◆ PROBLEM REQUIREMENTS ◆
Return the entries verbatim and drop every picture.

◆ INPUT FOR THIS TASK ◆
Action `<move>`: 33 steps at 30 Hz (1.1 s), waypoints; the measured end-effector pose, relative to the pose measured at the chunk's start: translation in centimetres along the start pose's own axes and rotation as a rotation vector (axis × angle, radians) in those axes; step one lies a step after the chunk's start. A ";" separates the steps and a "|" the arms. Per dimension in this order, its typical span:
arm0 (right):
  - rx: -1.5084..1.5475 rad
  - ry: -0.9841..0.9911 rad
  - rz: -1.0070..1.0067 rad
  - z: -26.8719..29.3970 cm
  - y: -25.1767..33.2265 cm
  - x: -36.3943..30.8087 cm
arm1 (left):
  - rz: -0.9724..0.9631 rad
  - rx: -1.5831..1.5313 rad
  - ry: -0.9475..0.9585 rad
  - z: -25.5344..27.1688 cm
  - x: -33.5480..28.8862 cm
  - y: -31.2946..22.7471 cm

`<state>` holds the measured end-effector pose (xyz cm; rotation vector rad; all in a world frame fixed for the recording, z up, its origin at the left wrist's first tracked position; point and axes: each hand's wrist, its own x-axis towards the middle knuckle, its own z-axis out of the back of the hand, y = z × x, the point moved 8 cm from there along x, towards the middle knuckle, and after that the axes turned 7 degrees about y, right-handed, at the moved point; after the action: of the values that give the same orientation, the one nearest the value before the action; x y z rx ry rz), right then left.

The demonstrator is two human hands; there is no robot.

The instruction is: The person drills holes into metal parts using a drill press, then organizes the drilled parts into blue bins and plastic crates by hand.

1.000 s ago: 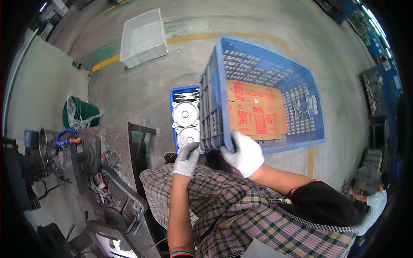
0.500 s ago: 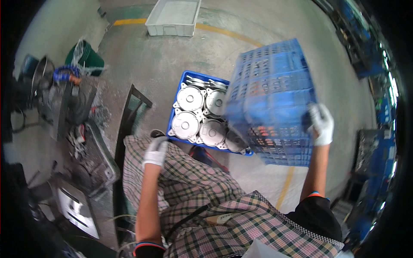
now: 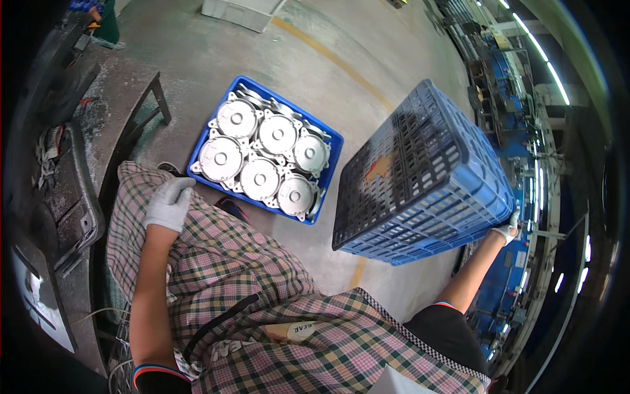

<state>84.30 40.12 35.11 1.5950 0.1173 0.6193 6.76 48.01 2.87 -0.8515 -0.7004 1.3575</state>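
My right hand (image 3: 507,230), in a white glove, grips the far rim of a large blue perforated crate (image 3: 420,177) and holds it tilted on its side above the floor, out to my right. My left hand (image 3: 168,203), also in a white glove, rests with loosely curled fingers on my knee and holds nothing. Just ahead of my left hand a low blue tray (image 3: 327,172) sits on the floor, filled with several round silver metal castings (image 3: 260,177).
A dark metal bench frame (image 3: 131,125) stands at the left beside grey machine parts (image 3: 65,197). A white bin (image 3: 239,12) sits far ahead near a yellow floor line (image 3: 328,56). Blue machinery (image 3: 518,131) lines the right side. The floor is bare concrete.
The blue crate has swung off the tray of castings to my right, held now by my right hand alone. My left hand let go of it and dropped to my knee.
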 end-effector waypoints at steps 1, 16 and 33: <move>0.043 0.053 0.048 0.4 1.0 0.2 | -0.003 -0.006 0.010 -0.1 0.0 -0.4; -0.084 0.259 -0.250 -8.0 -3.3 1.8 | 0.017 0.046 0.005 -0.2 -0.1 -0.3; 0.020 0.057 -0.186 -0.9 -15.0 0.8 | 0.064 0.211 0.064 -0.2 -0.5 -0.7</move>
<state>88.87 43.41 21.11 1.5653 0.3111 0.5199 7.26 47.49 3.42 -0.7506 -0.4739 1.4270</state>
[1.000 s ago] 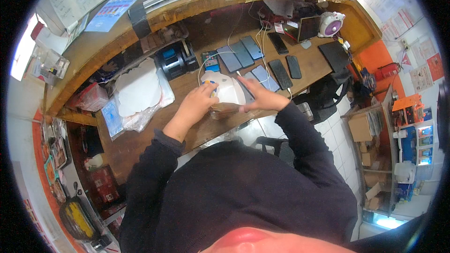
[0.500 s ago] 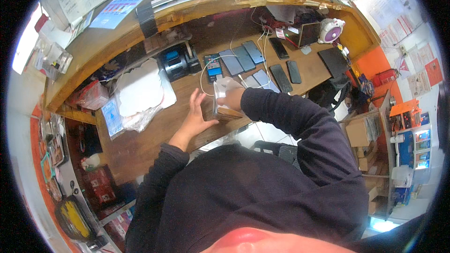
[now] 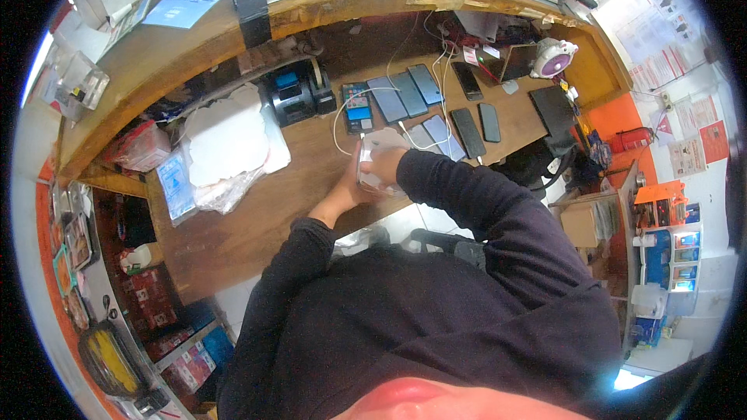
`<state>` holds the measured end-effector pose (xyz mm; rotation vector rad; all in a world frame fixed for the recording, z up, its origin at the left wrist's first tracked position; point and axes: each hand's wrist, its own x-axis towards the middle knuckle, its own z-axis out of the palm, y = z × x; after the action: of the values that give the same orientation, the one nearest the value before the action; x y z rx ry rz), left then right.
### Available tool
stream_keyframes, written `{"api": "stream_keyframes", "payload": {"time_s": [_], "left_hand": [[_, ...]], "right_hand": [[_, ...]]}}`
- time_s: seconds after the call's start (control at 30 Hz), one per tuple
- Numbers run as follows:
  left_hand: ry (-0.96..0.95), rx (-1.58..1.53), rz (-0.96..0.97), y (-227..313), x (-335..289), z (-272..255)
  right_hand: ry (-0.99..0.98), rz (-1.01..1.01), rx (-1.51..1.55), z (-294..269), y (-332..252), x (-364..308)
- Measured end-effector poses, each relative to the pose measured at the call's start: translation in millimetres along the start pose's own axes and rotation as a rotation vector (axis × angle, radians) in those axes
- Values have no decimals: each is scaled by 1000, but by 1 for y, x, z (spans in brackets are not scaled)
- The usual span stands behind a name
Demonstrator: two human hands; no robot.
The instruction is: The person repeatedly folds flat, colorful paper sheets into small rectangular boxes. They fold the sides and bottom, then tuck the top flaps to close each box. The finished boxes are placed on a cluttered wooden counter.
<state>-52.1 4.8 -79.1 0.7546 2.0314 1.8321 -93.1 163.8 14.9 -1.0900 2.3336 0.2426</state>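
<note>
Pale, whitish flat thing (image 3: 375, 157), phone-shaped and possibly wrapped in clear film, sits between both hands at the near edge of the wooden bench (image 3: 257, 210). Right hand (image 3: 387, 162) lies over its top, fingers curled down on it; left hand (image 3: 348, 193) grips from the near-left side, partly hidden under the right wrist. Both hands closed on the same piece; how tight, cannot tell.

Beyond the hands: a row of dark phones (image 3: 405, 93) laid flat side by side, more of them past the right hand toward the far right (image 3: 470, 131). A white cable (image 3: 342, 113) loops from a lit phone (image 3: 359, 105) just beyond the hands. Further left of that, a small black printer-like box (image 3: 296, 97). Well to the left of the left hand, a heap of white sheets and clear bags (image 3: 229, 144).

Judgement on progress: the piece is in hand and being worked, not set down. Several phones lie bare on the bench, so the one in hand looks like one among many; the bulk seems untouched. Whether the film is going on or coming off cannot be told.
</note>
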Motion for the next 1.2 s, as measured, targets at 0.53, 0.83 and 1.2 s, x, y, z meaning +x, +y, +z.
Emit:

◆ ANSWER FOR THE TASK ◆
Action `<move>`: 33 steps at 30 Hz (1.1 s), waypoints; the measured end-effector pose, relative to the pose measured at the chunk's start: translation in centimetres along the start pose's own axes and rotation as a rotation vector (axis × angle, radians) in those axes; step one lies a step after the chunk's start. A ";" separates the steps and a "|" the arms. Per dimension in this order, its typical span:
arm0 (right):
  - rx: -1.5084..1.5475 rad
  - ry: -0.9841..0.9911 rad
  - rz: -1.0070..1.0067 rad
  - z: -26.8719..29.3970 cm
  - y: -25.1767..33.2265 cm
  - x: -36.3943..30.8087 cm
arm1 (left):
  - rz: -0.9724..0.9631 rad
  - rx: -1.5831..1.5313 rad
  - ry: -0.9475..0.9585 rad
  - z: -25.5344..27.1688 cm
  - x: -33.5480..28.8862 cm
  - y: -31.2946..22.7471 cm

`<state>` holds the measured end-effector pose (xyz cm; rotation vector rad; all in a world frame fixed for the recording, z up, its origin at the left wrist's first tracked position; point and axes: each hand's wrist, its own x-axis towards the middle knuckle, its own z-axis out of the back of the hand, y = z × x, the point moved 8 cm from there along x, towards the middle knuckle, and after that the axes turned 7 degrees about y, right-handed, at the moved point; after the action: of the values that give the same orientation, the one nearest the value before the action; x y z rx ry rz), right then left.

The demonstrator is two human hands; there is no robot.

The instruction is: The person drills holes into metal parts using a drill press, then organizes the drilled parts into blue bins and plastic crates by hand.

1.000 s ago: 
0.500 s ago: 
now: 

<state>84.30 40.12 35.11 1.5950 0.1173 0.6193 6.76 48.01 2.87 -0.8515 -0.7004 1.3575</state>
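My right hand (image 3: 507,230), in a white glove, grips the far rim of a large blue perforated crate (image 3: 420,177) and holds it tilted on its side above the floor, out to my right. My left hand (image 3: 168,203), also in a white glove, rests with loosely curled fingers on my knee and holds nothing. Just ahead of my left hand a low blue tray (image 3: 327,172) sits on the floor, filled with several round silver metal castings (image 3: 260,177).
A dark metal bench frame (image 3: 131,125) stands at the left beside grey machine parts (image 3: 65,197). A white bin (image 3: 239,12) sits far ahead near a yellow floor line (image 3: 328,56). Blue machinery (image 3: 518,131) lines the right side. The floor is bare concrete.
The blue crate has swung off the tray of castings to my right, held now by my right hand alone. My left hand let go of it and dropped to my knee.
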 end-effector waypoints at steps 1, 16 and 33: <move>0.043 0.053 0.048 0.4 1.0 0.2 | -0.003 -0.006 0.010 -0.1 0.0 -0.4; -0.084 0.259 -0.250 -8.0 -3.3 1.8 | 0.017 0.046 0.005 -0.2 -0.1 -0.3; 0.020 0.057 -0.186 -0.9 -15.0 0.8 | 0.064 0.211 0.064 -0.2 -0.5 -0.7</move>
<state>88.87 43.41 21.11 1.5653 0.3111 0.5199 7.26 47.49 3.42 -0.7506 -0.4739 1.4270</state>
[1.000 s ago] 
[0.500 s ago] 
[now] 
`<state>` holds the measured end-effector pose (xyz mm; rotation vector rad; all in a world frame fixed for the recording, z up, its origin at the left wrist's first tracked position; point and axes: each hand's wrist, its own x-axis towards the middle knuckle, its own z-axis out of the palm, y = z × x; after the action: of the values that give the same orientation, the one nearest the value before the action; x y z rx ry rz), left then right.
### Available tool
stream_keyframes, written `{"api": "stream_keyframes", "payload": {"time_s": [_], "left_hand": [[_, ...]], "right_hand": [[_, ...]]}}`
- time_s: seconds after the call's start (control at 30 Hz), one per tuple
- Numbers run as follows:
  left_hand: ry (-0.96..0.95), rx (-1.58..1.53), rz (-0.96..0.97), y (-227..313), x (-335..289), z (-272..255)
  right_hand: ry (-0.99..0.98), rz (-1.01..1.01), rx (-1.51..1.55), z (-294..269), y (-332..252), x (-364..308)
- Measured end-effector poses, each relative to the pose measured at the call's start: translation in millimetres along the start pose's own axes and rotation as a rotation vector (axis × angle, radians) in those axes
- Values have no decimals: each is scaled by 1000, but by 1 for y, x, z (spans in brackets are not scaled)
- The usual span stands behind a name
Demonstrator: two human hands; no robot.
The instruction is: The person repeatedly folds flat, colorful paper sheets into small rectangular boxes. They fold the sides and bottom, then tuck the top flaps to close each box. The finished boxes are placed on a cluttered wooden counter.
<state>-52.1 4.8 -79.1 0.7546 2.0314 1.8321 -93.1 163.8 14.9 -1.0900 2.3336 0.2426</state>
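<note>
Pale, whitish flat thing (image 3: 375, 157), phone-shaped and possibly wrapped in clear film, sits between both hands at the near edge of the wooden bench (image 3: 257, 210). Right hand (image 3: 387, 162) lies over its top, fingers curled down on it; left hand (image 3: 348, 193) grips from the near-left side, partly hidden under the right wrist. Both hands closed on the same piece; how tight, cannot tell.

Beyond the hands: a row of dark phones (image 3: 405, 93) laid flat side by side, more of them past the right hand toward the far right (image 3: 470, 131). A white cable (image 3: 342, 113) loops from a lit phone (image 3: 359, 105) just beyond the hands. Further left of that, a small black printer-like box (image 3: 296, 97). Well to the left of the left hand, a heap of white sheets and clear bags (image 3: 229, 144).

Judgement on progress: the piece is in hand and being worked, not set down. Several phones lie bare on the bench, so the one in hand looks like one among many; the bulk seems untouched. Whether the film is going on or coming off cannot be told.
</note>
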Motion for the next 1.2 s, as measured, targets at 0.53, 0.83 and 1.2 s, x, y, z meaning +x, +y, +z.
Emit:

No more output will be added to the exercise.